Smooth TV appearances aside, Perry has a ways to go to demonstrate he’s equipped to be a credible national candidate after his campaign imploded so publicly last time. He continues to be dogged by his infamous “oops” moment, when he forgot on national TV the third federal agency he said he wanted to eliminate. His relatively moderate views on immigration, anathema to many in the GOP base, haven’t changed. And the 2016 GOP primary field is bound to be more formidable than the relatively weak cast of contenders Perry couldn’t overcome two years ago.
“After the 2012 race, the bar’s pretty low,” said Rob Stutzman, a California-based Republican consultant. If Perry can exceed expectations, Stutzman continued, “The opportunity is there, but the margin for error is small. He needs to outperform those perceptions immediately and dramatically or he looks like the same guy in ’12 that a lot of people were surprised about.”
Politically speaking, Perry’s allies argue that there will be two big differences between 2016 and 2012, should he run: He would be in better health. They note that his long recuperation from back surgery impeded his performance last time. And he would be much better-prepared than last time, when he entered the race late.
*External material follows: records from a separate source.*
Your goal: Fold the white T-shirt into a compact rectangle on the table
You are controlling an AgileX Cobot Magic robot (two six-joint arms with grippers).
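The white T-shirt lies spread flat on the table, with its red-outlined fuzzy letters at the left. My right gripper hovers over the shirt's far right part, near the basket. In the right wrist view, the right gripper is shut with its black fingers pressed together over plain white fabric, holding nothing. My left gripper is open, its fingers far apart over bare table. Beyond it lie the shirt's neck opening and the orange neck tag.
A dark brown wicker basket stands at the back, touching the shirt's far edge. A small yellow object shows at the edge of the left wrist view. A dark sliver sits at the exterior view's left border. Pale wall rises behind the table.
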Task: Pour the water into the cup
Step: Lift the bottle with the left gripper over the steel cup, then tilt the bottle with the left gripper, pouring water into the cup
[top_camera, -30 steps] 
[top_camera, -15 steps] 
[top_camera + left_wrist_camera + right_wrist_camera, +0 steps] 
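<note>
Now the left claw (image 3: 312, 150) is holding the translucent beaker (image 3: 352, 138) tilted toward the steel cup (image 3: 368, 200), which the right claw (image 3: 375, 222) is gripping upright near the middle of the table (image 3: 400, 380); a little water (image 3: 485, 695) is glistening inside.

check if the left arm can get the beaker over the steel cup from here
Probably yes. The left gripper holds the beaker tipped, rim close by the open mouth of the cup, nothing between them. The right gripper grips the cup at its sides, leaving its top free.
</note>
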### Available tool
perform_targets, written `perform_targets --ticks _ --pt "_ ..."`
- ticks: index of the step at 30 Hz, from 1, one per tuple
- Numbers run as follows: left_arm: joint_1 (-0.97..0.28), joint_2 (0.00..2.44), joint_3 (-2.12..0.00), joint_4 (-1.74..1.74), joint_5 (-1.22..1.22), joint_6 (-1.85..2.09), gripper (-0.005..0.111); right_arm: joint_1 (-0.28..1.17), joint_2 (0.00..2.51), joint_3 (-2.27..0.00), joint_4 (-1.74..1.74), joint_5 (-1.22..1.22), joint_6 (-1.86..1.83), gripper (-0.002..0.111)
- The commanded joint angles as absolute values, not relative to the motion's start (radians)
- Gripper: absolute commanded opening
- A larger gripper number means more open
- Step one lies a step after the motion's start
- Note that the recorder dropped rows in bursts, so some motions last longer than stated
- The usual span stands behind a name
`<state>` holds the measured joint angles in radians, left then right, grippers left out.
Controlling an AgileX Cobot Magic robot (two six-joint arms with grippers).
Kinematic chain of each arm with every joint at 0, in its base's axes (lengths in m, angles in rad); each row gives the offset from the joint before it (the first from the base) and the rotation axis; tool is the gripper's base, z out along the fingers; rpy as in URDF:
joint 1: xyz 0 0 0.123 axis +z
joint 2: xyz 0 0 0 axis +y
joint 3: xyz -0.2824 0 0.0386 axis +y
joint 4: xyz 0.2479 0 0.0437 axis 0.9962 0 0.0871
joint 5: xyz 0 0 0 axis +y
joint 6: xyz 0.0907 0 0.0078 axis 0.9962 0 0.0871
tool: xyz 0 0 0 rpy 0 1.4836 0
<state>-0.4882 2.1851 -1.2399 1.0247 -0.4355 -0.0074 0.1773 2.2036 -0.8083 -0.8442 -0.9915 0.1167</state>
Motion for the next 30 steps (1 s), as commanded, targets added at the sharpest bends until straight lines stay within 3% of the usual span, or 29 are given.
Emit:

“There is no question he wasn’t ready when he jumped in the race in 2012; [after] he had back surgery, it didn’t go well,” said powerful Republican National Committeeman Henry Barbour. Now, “He’s healthy, he’s much better prepared, and he seems very comfortable in interviews and in articulating his views on what needs to happen.
Barbour, of Mississippi, is part of a small cadre of advisers that has been working for months to help prepare Perry for a possible bid. The group, a mix of Texas and national Republicans, is aiming to ensure that he’s making connections around the country and meeting with influential domestic and foreign policy thinkers to bolster his expertise in those areas.
The conversations are spearheaded by Jeff Miller — separately, the head of Americans for Economic Freedom, an independent group supportive of Perry and red-state governing policies — and also include Perry 2012 campaign manager Rob Johnson, and Terry Nelson and Rob Jesmer of FP1 Strategies, among others. Deirdre Delisi, a longtime Perry ally who has also served as his chief of staff, weighs in on political discussions on an informal basis, she said.
A source familiar with Perry’s political operation said the governor is in touch with donors “on a fairly regular basis” and that Perry is expected to travel to early voting states in the coming months. While in Iowa recently, he met with Bob Vander Plaats, an influential conservative leader who offered words of encouragement.
“He met a lot of Iowans and a lot of others last time on the campaign trail, and I think that will benefit him this time,” said Vander Plaats. “That and not starting out as the front-runner. He will have to work the campaign like I think it’s meant to be worked.”
Given the fact that he will be leaving office at the end of the year, Perry will have plenty of time to put together a campaign organization in states like Iowa and New Hampshire, as well as continuing the national media appearances that have become far more common than they used to be. With his donor base still relatively intact, and national conservatives likely looking for a candidate with executive experience that isn’t named Bush or Christie, Perry could find himself getting that second chance that failed Presidential candidates seldom get.